Given data below:

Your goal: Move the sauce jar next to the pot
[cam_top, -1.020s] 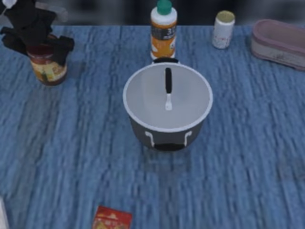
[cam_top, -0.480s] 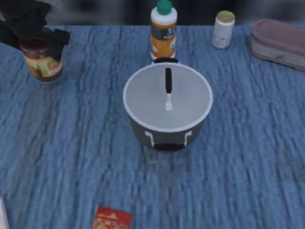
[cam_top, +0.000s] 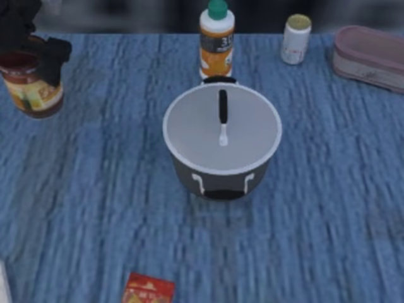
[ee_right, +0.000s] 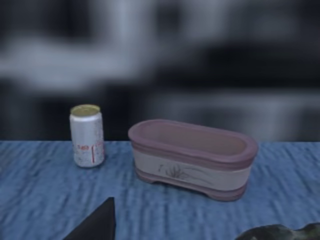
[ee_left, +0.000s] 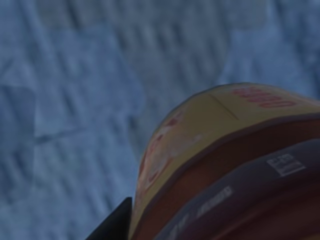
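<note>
Now left gripper [cam_top: 31,47] clamps the sauce jar [cam_top: 28,88] at its lid, far-left, well apart from pot [cam_top: 222,136]. Glass: rigid, slick, breakable, prob. heavy; hold firm. Right gripper: can't tell.

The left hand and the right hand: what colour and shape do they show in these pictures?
The left hand is black and blocky in the top view, with angular matte parts and no visible cables or markings. In the left wrist view only one dark pointed finger shows. The right arm is outside the top view; its own wrist view shows a black wedge-shaped finger, plain and unmarked.
</note>
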You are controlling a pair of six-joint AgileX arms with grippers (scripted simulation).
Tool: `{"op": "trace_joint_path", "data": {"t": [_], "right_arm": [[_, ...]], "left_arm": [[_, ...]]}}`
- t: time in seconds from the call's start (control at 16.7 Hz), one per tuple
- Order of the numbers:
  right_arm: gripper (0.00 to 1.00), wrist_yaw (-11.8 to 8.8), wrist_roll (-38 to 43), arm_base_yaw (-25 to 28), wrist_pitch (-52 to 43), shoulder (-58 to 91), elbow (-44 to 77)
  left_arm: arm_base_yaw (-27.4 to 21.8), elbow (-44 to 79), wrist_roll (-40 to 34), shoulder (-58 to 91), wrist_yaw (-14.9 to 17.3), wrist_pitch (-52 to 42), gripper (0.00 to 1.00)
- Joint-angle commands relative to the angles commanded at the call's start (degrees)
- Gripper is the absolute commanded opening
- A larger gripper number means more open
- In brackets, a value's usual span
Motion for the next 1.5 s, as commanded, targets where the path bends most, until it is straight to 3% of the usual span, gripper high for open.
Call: {"op": "trace_joint_path", "data": {"t": [0.48, 1.08, 1.5], "right_arm": [[1.0, 0.0, 0.0, 0.0, 0.0, 0.0, 0.0], [1.0, 0.0, 0.0, 0.0, 0.0, 0.0, 0.0], [1.0, 0.0, 0.0, 0.0, 0.0, 0.0, 0.0]], "left_arm": [[-1.4, -2.33, -2.04, -1.34, -0.49, 1.0, 0.0], [-14.46, -19.57, -31.97, -6.69, -6.16, 12.95, 0.0], [-16.01, -22.02, -35.2, -7.26, -6.89, 14.56, 0.0]]}}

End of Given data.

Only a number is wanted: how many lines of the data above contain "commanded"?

3